Designing and Enabling Runners
TL;DR Design considerations to implement runner service
Whether the organisation strategy is vendor-hosted, self-hosted, cloud-first, security-first, sovereignty-first, or a combination of everything, ultimately the end goal is a good reliable compute service to run CI/CD activities.
What does a good runner service look like?
To sustain GitHub Actions Runners as a service, the key quality attributes are security, scalability, reliability, and maintainability:
Security: Protection of runners and hosting environments from unauthorized access, with proper isolation between workflows and secure credential management.
Scalability: Efficient handling of varying workloads through dynamic resource provisioning while balancing performance and cost considerations.
Reliability: Consistent and predictable workflow execution with stable environments and effective recovery mechanisms to ensure dependable service.
Maintainability: Streamlined management of runner environments through standardization, automation, and clear operational processes.
Enabling practices
A runner service is composed of two key components:
- Runner - Practices for preparing, configuring, and managing the runner image and configuration
- Runner Hosting - Practices for managing the infrastructure that hosts the runners
And both require quality to be purposefully designed and built into them:
Security
Runner
- Use Trusted Base Images: Start with official or well-maintained images to minimize vulnerabilities.
- Regularly Update Images: Keep runner images updated with the latest security patches.
- Avoid Storing Secrets: Do not store sensitive credentials in the runner image.
- Use Short-lived Credentials: Implement identity federation for temporary credentials instead of long-lived access keys.
Runner Hosting
- Limit Access: Restrict access to self-hosted runners to specific repositories.
- Harden Hosts: Ensure the runner host is hardened against security threats.
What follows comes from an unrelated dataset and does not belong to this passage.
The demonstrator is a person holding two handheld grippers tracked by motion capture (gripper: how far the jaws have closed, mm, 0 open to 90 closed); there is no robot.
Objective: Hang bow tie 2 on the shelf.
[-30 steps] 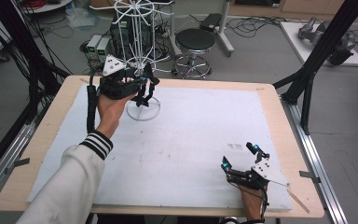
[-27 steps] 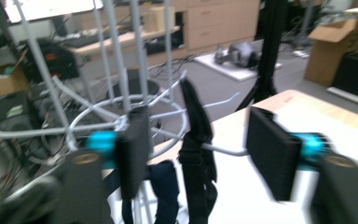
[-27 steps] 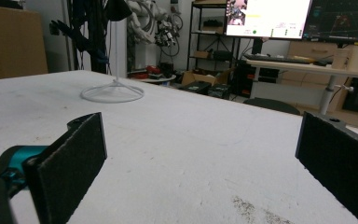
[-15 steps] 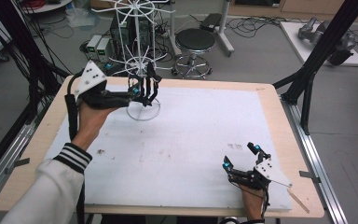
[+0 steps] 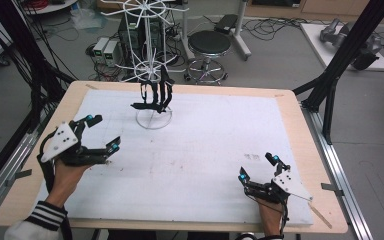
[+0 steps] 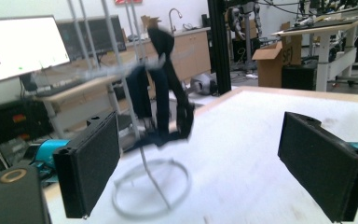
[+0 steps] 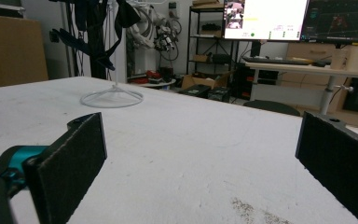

- Implement Runner Groups: Isolate runners based on security requirements and repository access needs.
- Disable Fork Workflows: Prevent potentially malicious code from forks running on self-hosted runners.
Scalability
Runner
- Use Lightweight Images: Reduce unnecessary dependencies to keep images small and efficient.
- Optimize Image Size: Reduce unnecessary dependencies to improve performance.
- Use Caching: Implement caching mechanisms to speed up builds.
- Optimize Build Process: Use caching and multi-stage builds to improve performance.
- Optimize Base Images: Create optimized machine images with pre-installed dependencies for faster startup.
Runner Hosting
- Autoscaling: Configure autoscaling to dynamically adjust runner availability and demand.
- Use Warm Pools: Maintain a pool of pre-registered runners to reduce job wait times.
- Consider Cost-efficient Compute: Use cost-efficient compute options for non-critical workloads.
- Size Appropriately: Match runner types and capabilities to specific workflow requirements.
Reliability
Runner
- Use Ephemeral Runners: Consider ephemeral runners that automatically clean up after execution.
- Version Control: Maintain version control of runner images for consistency and integrity.
- Forward Runner Logs: Ensure runner logs are captured and forwarded to monitoring systems.
Runner Hosting
- Monitor Runner Health: Set up monitoring tools to track runner performance.
- Monitor Usage: Track image usage to identify inefficiencies and optimize storage.
- Centralized Image Repository: Store images in a secure, centralized registry for easy access.
- Implement High Availability: Design runner hosting infrastructure for redundancy across failure domains.
- Establish Metrics: Record metrics about runner performance and job execution for observability.
- Create Alerts: Set up notifications for abnormal conditions like pool exhaustion or consistent failures.
Maintainability
Runner
- Update Tools: Regularly update tools for secure CI/CD executions.
- Limit Image Variants: Avoid excessive variations; standardize images for different workloads.
- Document Runner Setups: Maintain documentation about runner configurations and customizations.
Runner Hosting
- Standardize Runner Setup: Use automation tools to ensure consistent runner configurations.
- Use Labels: Organize runners using labels for better management.
- Automate Cleanup: Automatically remove idle instances to free up resources.
- Purge Images: Regularly remove outdated or unused images to free up storage.
- Use Infrastructure as Code: Automate the provisioning and configuration of runner infrastructure.
- Implement CI/CD for Runners: Apply CI/CD practices to the runner infrastructure itself.
- Design for Self-service: Create mechanisms for teams to easily request or deploy runners they need.